June 11, 2018

Monday Morning Memo: How to be successful at fund distribution

by Detlef Glow

When a fund selector or investor searches for a fund to fit the needs of a given portfolio, he or she will analyze a specific fund universe with risk and performance measures to see which funds are suitable. Immediately after this analysis (in some cases even before) the analyst will investigate the assets under management (AUM) to see if a particular fund is large enough to absorb the planned investment amount. In a number of cases it will turn out that even funds with superior performance are quite small in AUM (i.e., the AUM may be below 50 million euros), which might constrain the investor from making an investment, assuming the fund will not be able to digest the investment. In some cases investors are also tied to guidelines that do not allow them to invest above a given percentage of the AUM of a single fund. This leads fund promoters to a hen-or-egg problem, since in general they would like to manage larger funds. But, large investors might not buy small funds, even when these funds have a superior track record.

This hen-and-egg problem becomes even bigger in the ETF segment; many investors who use ETFs for their portfolio construction are professional investors who may not want to invest in a small ETF. These funds often show low liquidity on screen, and on-screen liquidity is often misinterpreted as a lack of liquidity in general.

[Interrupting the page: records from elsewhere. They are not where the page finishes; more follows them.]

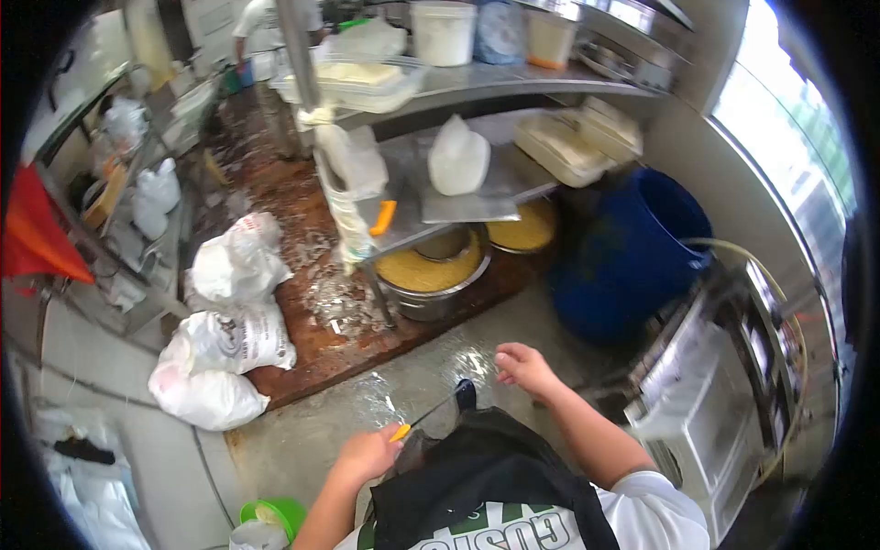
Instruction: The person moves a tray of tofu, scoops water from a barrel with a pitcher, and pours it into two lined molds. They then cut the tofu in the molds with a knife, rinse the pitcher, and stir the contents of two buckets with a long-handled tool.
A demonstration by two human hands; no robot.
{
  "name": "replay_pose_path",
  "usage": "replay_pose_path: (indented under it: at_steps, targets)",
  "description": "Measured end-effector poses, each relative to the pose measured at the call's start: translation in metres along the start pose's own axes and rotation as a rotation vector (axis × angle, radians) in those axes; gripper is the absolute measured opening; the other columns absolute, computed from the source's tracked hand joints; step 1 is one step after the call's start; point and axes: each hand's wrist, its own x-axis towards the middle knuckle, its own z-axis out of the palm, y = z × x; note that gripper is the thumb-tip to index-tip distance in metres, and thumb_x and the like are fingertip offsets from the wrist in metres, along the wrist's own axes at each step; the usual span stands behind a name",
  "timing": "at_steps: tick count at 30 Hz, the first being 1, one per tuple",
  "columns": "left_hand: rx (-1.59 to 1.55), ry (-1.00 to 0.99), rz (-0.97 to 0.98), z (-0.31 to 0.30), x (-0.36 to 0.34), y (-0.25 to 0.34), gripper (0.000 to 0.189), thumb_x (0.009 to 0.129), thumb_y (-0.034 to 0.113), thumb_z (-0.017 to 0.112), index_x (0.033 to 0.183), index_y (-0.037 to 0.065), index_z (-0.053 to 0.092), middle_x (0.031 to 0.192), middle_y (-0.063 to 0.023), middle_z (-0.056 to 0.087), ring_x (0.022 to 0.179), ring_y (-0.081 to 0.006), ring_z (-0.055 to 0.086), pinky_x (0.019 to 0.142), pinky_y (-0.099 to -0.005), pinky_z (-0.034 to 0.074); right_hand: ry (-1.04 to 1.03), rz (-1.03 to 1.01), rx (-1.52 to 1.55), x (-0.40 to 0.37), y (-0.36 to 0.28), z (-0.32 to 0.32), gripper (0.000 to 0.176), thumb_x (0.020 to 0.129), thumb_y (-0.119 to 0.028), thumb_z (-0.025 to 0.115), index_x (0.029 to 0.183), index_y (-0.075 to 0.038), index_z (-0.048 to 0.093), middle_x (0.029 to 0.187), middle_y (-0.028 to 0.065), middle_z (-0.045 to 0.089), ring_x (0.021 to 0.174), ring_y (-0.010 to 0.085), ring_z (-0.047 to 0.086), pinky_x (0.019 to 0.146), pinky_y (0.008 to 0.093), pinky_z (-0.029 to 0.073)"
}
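My left hand (365,454) is closed around the yellow handle of a knife-like tool (433,410) in front of my apron. Its thin dark blade points up and to the right, toward my shoe (467,396); whether it is a knife or a sharpening steel is hard to make out. My right hand (524,368) hangs in the air over the floor, its fingers loosely curled and a little apart, with nothing visible in them. Beyond it stand a metal pot (431,298) of yellow grainy food and a blue barrel (596,275).
A steel shelf unit (403,240) holds a white jug (458,158), tubs and an orange-handled item (383,218). White bags (229,341) lie beside the wet brown platform (321,367). At right is a white plastic crate (701,412); another person (270,64) stands far back.
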Motion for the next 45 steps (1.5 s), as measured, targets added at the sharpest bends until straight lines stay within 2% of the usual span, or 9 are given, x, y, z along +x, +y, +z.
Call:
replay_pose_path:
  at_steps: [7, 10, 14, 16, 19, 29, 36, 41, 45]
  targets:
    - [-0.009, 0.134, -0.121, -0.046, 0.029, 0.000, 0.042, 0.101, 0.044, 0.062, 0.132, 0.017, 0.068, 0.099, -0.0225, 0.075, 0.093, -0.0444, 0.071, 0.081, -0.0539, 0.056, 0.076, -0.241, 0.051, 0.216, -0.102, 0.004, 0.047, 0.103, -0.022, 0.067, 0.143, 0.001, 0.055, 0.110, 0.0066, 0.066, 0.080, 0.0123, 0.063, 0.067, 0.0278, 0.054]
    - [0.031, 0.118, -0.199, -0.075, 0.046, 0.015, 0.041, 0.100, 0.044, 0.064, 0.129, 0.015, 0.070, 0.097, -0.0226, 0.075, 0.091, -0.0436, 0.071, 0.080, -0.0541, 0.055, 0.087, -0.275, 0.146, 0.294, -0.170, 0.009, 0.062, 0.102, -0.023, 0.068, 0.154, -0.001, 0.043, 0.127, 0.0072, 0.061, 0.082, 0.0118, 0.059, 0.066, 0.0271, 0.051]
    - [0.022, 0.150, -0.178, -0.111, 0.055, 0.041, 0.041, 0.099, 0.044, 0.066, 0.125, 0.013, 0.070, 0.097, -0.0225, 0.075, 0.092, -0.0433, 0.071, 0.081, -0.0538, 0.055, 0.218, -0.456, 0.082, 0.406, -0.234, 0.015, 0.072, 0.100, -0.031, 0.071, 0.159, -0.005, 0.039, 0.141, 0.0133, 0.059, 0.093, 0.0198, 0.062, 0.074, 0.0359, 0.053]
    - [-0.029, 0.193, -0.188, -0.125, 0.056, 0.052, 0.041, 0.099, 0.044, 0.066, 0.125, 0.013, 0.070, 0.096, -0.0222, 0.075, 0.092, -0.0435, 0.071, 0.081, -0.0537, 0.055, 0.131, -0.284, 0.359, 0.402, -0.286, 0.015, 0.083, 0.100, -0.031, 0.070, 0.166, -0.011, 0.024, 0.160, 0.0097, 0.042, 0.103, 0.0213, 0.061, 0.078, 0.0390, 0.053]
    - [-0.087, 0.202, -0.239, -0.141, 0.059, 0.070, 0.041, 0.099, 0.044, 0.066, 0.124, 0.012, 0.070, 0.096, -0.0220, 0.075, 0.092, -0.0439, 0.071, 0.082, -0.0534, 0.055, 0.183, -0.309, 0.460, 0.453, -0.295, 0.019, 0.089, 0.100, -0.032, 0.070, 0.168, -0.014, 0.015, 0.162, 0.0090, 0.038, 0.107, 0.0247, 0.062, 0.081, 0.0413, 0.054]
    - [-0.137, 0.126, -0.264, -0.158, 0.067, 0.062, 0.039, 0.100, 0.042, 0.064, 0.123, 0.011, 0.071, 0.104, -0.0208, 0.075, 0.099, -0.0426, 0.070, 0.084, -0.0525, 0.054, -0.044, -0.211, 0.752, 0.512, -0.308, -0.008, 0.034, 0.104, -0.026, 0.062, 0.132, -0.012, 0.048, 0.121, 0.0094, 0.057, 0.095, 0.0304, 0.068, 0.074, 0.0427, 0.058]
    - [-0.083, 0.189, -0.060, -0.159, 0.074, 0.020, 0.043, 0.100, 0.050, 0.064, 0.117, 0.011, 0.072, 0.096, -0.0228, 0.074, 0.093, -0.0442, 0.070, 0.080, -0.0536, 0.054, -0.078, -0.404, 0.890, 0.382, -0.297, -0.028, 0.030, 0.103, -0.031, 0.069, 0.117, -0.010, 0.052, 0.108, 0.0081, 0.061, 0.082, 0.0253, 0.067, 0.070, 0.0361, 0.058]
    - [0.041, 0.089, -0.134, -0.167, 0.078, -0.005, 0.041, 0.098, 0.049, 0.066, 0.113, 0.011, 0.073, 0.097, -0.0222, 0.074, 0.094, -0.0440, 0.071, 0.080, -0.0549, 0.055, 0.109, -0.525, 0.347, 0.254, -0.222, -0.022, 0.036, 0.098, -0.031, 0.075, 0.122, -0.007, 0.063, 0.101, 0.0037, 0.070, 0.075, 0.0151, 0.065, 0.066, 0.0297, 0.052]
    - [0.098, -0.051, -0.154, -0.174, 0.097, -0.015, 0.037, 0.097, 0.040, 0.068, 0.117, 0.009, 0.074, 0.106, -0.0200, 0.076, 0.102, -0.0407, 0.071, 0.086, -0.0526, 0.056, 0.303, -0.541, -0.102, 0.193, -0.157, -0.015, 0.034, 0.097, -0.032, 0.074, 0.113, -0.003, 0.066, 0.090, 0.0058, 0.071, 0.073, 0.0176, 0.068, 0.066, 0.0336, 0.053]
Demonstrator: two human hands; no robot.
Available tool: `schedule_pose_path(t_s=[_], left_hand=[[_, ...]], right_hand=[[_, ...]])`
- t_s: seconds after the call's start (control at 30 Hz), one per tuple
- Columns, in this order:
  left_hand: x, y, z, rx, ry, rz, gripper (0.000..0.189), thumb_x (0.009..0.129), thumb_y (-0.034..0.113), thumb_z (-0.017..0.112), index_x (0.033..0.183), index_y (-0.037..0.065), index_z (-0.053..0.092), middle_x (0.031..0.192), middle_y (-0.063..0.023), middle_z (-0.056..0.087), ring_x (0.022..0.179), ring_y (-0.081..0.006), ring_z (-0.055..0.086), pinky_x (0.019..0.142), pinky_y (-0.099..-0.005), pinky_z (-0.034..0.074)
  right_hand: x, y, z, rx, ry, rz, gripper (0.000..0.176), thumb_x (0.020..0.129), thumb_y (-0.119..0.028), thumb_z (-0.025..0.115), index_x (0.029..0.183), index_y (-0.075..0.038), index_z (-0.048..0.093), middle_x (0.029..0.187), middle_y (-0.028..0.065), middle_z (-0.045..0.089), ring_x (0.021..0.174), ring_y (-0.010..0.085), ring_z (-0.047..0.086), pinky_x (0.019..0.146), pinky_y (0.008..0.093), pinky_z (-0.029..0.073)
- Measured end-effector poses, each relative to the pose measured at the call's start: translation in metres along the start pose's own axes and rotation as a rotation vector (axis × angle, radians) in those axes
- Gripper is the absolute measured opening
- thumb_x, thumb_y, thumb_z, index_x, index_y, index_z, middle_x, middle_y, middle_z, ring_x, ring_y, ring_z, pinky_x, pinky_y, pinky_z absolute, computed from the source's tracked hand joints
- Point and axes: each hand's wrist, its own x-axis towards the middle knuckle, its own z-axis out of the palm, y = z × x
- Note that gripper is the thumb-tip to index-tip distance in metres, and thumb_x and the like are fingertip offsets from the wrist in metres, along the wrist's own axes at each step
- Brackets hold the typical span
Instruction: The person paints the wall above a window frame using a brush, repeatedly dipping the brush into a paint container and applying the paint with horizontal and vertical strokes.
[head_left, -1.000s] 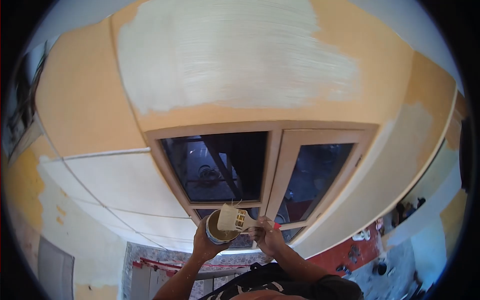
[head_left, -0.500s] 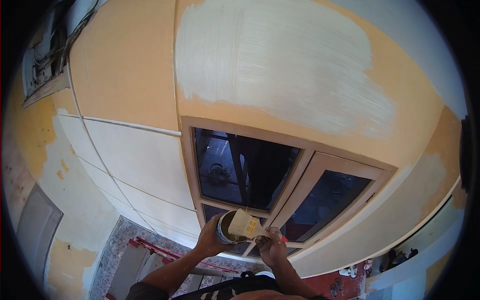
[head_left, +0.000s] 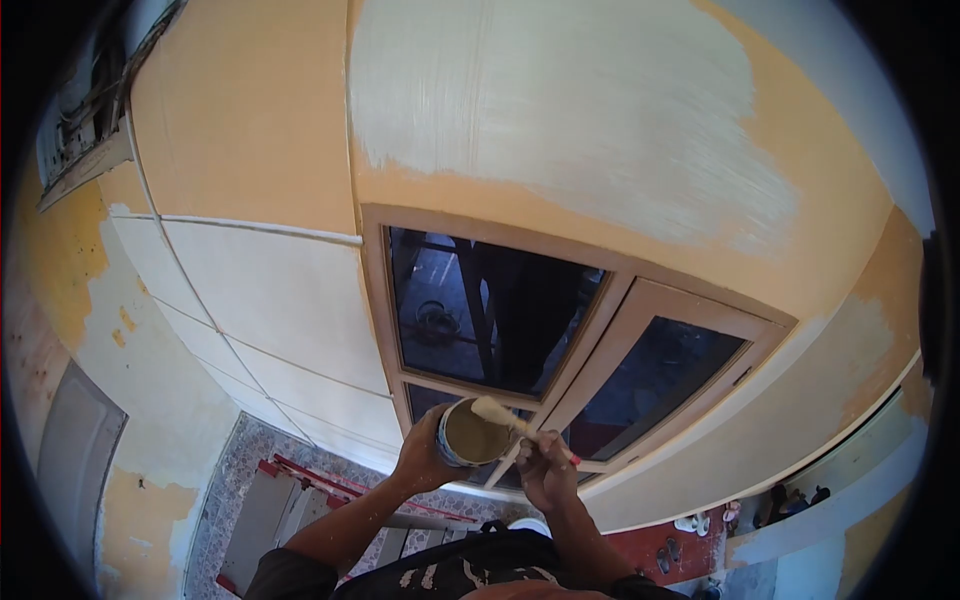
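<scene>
My left hand [head_left: 425,452] is wrapped round a small round can [head_left: 476,436] with a pale, creamy paint or coating inside. A flat paintbrush [head_left: 505,417] is in my right hand [head_left: 546,472], its light bristles over the can's upper right rim and its handle, with a red end, between my fingers. The brush is turned edge-on. In front of both hands is a brown-framed window [head_left: 490,310] with dark glass. Above it, a broad pale brushed patch [head_left: 560,110] covers part of the orange wall [head_left: 240,120].
Below me are a grey and red metal structure [head_left: 262,520] and a pebbled floor [head_left: 232,470]. A cable [head_left: 190,278] runs down the left wall. Sandals [head_left: 668,553] and shoes lie on red flooring at lower right. A grey door [head_left: 75,470] stands at far left.
The brush has turned from its flat side to its narrow edge and moved slightly up. The can's opening shows more. The view has tilted a little, so the window sits higher.
</scene>
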Motion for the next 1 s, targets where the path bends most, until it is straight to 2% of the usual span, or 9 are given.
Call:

With regard to this, a fund manager has to ensure that the fund grows quickly over the critical mass, so the product will be interesting to investors from a performance and size point of view.

But even though these two tick boxes might be checked, fund promoters have no guarantee that their product will be of interest to fund selectors and investors. Investors also appreciate the service around a fund, first of all that it is available on the platforms used by the investors and, secondly, that the general information (such as sales documents, etc. and personal contact information for the portfolio manager or at least the portfolio management team) are available. Professional investors especially want to have fast access to a fund management team if the performance of the fund isn’t following the expected path or in times of market turmoil. In addition, fund selectors/investors need to have quick access to a client service team to clarify any issues that may appear.

It can be concluded that while superior performance and of course a predominant investment process in combination with an adequate AUM will open the door to a fund selector/investor, it does not mean the investor will buy the fund. The ultimate decision of whether to buy a fund is also related to the level of service and support offered by the fund management company. Fund promoters need to install sufficient client service and a sales team to attract investors. Since many service requests, especially with regard to general information about the fund and the management process, can be provided on the Internet, fund promoters should build a state-of-the art webpage to minimize incoming information requests and to maximize availability of the information, especially after general business hours. Fund selection has become a 24/7 business. In that regard active managers could learn a lot about how fund information and product education can be done online by looking at the webpages of ETF promoters.

The views expressed are the views of the author, not necessarily those of Thomson Reuters.